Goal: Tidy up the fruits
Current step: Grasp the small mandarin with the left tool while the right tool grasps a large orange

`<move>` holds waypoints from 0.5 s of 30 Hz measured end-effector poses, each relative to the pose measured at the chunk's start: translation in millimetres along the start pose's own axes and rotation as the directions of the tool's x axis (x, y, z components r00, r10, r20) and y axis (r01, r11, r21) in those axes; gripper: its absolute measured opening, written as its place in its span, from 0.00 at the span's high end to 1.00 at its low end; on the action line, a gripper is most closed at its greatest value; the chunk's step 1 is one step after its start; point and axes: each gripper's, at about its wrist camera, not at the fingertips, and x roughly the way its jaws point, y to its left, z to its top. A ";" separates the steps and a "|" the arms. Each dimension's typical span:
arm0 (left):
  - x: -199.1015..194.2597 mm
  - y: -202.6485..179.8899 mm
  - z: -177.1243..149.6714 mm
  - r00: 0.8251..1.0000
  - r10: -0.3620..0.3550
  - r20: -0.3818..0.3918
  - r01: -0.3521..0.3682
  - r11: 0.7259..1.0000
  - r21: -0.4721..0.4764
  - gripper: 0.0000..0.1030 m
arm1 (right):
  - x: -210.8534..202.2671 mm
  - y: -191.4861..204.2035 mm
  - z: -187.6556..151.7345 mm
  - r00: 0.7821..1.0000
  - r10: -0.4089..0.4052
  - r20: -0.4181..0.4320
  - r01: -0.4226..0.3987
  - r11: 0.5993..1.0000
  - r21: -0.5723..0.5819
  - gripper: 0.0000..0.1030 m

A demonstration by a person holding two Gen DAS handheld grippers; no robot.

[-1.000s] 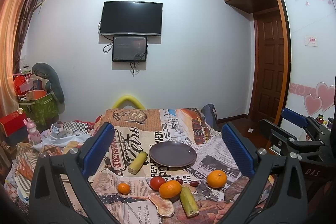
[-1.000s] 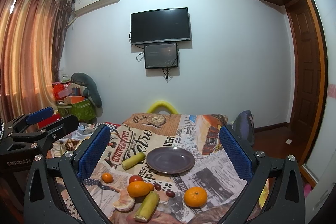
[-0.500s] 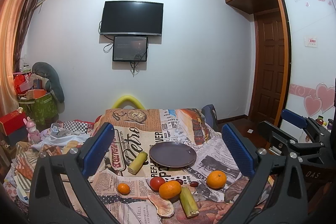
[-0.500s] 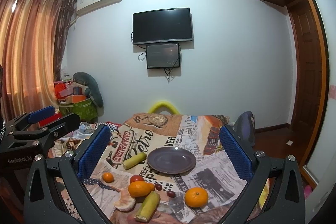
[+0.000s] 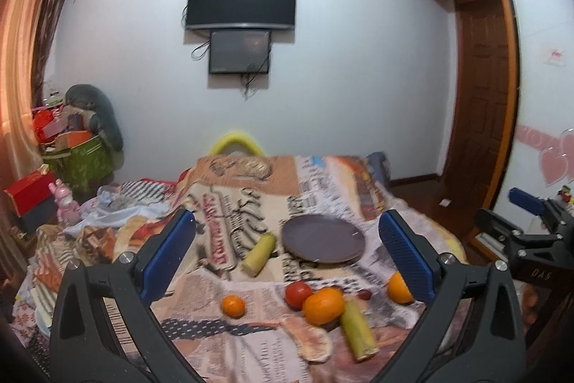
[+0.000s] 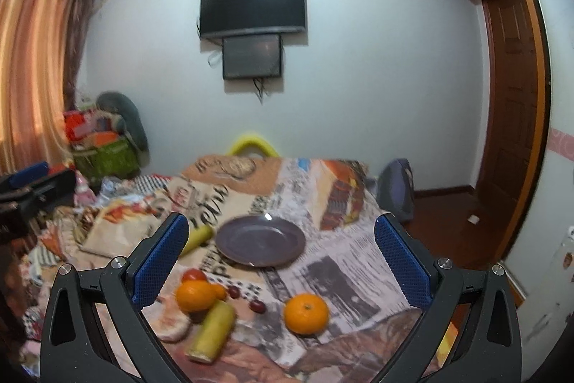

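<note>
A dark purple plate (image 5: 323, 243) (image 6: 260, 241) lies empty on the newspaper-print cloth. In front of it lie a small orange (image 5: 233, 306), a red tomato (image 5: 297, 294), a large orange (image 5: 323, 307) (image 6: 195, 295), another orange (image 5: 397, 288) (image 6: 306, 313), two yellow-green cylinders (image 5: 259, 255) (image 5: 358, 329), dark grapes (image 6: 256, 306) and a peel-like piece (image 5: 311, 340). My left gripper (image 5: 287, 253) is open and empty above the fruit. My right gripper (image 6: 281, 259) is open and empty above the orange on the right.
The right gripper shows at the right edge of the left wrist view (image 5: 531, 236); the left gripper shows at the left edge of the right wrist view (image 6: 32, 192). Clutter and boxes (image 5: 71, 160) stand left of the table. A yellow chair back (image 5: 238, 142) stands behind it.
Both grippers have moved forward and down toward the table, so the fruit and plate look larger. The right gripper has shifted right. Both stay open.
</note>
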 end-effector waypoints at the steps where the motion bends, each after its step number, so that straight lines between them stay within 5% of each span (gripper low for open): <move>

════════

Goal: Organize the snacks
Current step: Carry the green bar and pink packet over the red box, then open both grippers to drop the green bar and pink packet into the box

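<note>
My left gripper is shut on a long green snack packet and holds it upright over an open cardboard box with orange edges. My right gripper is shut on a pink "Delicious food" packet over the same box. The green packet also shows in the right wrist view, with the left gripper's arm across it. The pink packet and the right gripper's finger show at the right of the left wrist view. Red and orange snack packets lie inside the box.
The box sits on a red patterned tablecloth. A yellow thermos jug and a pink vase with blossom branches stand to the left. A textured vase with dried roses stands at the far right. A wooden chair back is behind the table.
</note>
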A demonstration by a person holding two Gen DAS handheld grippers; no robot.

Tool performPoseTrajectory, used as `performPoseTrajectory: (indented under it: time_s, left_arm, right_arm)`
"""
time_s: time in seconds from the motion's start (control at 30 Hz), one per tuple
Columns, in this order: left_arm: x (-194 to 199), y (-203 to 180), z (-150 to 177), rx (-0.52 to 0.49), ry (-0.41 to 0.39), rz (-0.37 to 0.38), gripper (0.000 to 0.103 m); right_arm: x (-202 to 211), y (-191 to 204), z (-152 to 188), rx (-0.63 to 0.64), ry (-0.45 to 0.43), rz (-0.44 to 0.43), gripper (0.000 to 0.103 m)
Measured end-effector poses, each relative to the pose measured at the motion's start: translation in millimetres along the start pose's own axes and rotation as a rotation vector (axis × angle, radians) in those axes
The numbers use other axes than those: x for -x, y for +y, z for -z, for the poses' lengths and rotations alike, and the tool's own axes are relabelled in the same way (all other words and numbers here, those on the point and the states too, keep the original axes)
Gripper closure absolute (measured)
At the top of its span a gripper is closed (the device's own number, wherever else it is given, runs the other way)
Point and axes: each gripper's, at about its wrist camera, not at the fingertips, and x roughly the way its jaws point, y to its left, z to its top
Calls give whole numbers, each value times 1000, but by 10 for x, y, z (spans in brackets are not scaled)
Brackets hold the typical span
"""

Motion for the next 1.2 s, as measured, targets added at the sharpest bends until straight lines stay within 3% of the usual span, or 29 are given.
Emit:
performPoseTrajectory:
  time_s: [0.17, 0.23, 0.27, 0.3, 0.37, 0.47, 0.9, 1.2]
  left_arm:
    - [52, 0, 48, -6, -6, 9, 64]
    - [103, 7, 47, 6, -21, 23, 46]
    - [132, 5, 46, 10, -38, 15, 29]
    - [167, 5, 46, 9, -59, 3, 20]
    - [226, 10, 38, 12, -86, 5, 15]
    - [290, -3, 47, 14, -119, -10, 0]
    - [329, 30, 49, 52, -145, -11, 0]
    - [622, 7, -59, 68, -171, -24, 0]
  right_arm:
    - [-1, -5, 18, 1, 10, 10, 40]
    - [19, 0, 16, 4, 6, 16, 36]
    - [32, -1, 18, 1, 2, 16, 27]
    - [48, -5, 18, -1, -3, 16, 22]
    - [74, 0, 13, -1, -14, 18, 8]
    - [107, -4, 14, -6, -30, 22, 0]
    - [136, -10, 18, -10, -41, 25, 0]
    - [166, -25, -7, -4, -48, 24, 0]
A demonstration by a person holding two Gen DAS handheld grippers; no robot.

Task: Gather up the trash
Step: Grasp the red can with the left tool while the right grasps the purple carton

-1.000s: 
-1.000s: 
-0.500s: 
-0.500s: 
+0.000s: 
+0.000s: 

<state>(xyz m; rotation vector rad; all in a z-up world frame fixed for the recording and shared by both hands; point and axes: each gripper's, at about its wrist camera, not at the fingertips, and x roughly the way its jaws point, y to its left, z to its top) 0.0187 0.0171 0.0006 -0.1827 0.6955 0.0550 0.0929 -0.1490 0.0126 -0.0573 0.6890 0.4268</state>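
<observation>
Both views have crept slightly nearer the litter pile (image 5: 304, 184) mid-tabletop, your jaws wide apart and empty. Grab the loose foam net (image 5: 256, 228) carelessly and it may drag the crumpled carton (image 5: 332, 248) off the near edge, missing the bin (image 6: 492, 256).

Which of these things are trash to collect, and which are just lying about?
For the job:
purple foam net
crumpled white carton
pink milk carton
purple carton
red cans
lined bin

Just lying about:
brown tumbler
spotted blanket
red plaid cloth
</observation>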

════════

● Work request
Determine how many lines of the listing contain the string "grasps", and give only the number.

● The completed task
2